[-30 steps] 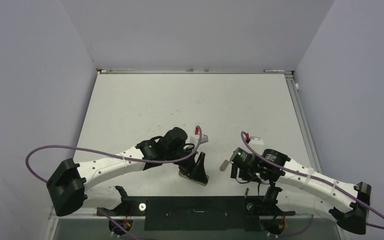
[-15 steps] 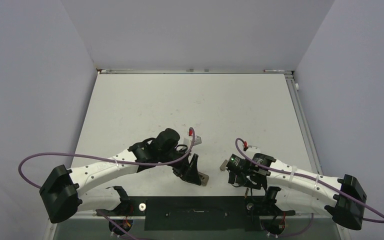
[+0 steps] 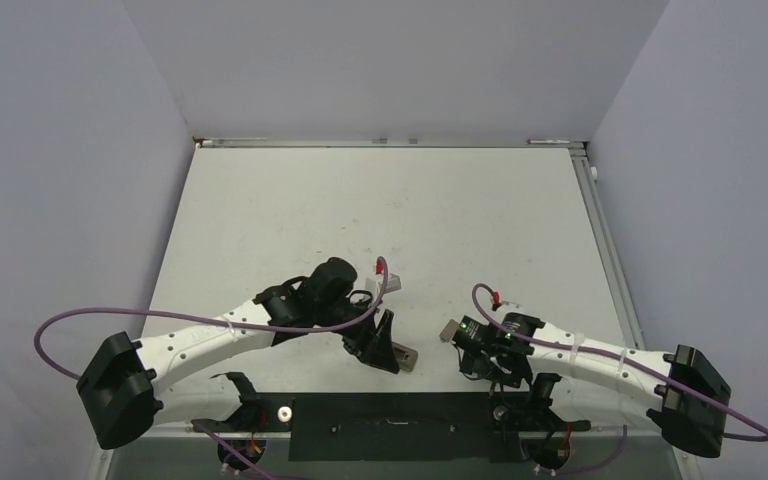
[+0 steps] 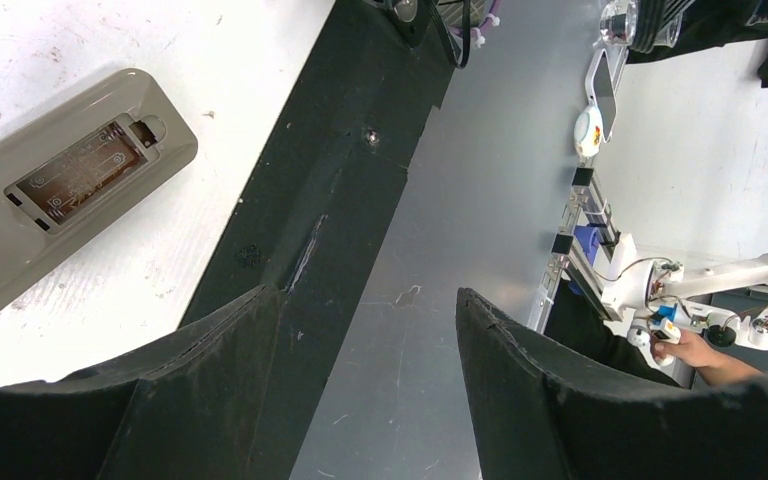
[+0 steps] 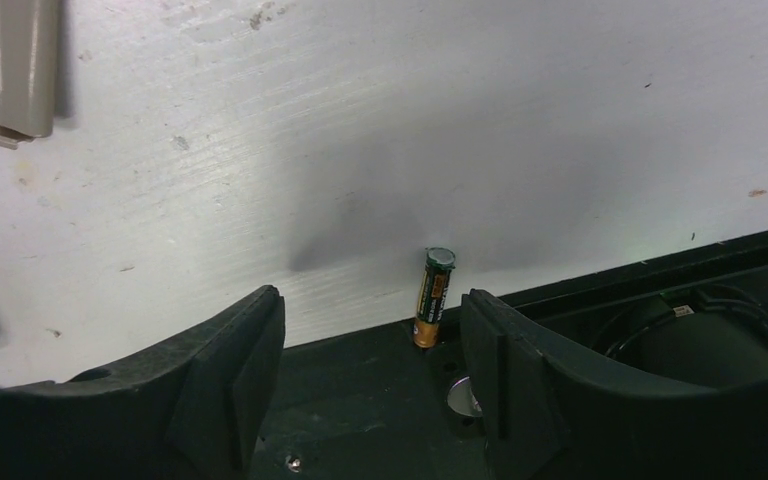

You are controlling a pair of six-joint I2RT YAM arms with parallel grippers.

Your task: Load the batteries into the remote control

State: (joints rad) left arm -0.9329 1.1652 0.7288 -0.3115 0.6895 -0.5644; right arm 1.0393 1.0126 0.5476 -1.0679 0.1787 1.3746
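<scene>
Right gripper (image 5: 368, 310) has drawn back toward the gold battery (image 5: 434, 297).

L arm (image 3: 210, 335) is folded low, elbow out to its own side, forearm run inward, wrist bent down. L gripper (image 3: 382, 345) is pointed down & back twd the bases; its fingers (image 4: 210, 380) are seen well apart in wrist view, jaws parted. R arm (image 3: 600, 360) is mirrored, elbow outboard, forearm kept low. R gripper (image 3: 480, 362) is aimed down, jaws parted likewise.
</scene>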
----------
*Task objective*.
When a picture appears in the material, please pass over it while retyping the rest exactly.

*Written answer*.
[-30 steps] 
[-15 steps] 
[+0 steps] 
[+0 steps] 
[+0 steps] 

You are controlling a pair of six-joint I2RT YAM arms with parallel grippers.

Your task: Load the batteries into the remote control

State: (joints rad) left arm -0.9329 1.1652 0.7288 -0.3115 0.6895 -0.5644; right arm 1.0393 1.0126 0.5476 -1.0679 0.1787 1.3746
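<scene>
Right gripper (image 5: 368, 310) has drawn back toward the gold battery (image 5: 434, 297).

L arm (image 3: 210, 335) is folded low, elbow out to its own side, forearm run inward, wrist bent down. L gripper (image 3: 382, 345) is pointed down & back twd the bases; its fingers (image 4: 210, 380) are seen well apart in wrist view, jaws parted. R arm (image 3: 600, 360) is mirrored, elbow outboard, forearm kept low. R gripper (image 3: 480, 362) is aimed down, jaws parted likewise.
</scene>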

Nothing else remains for this exercise.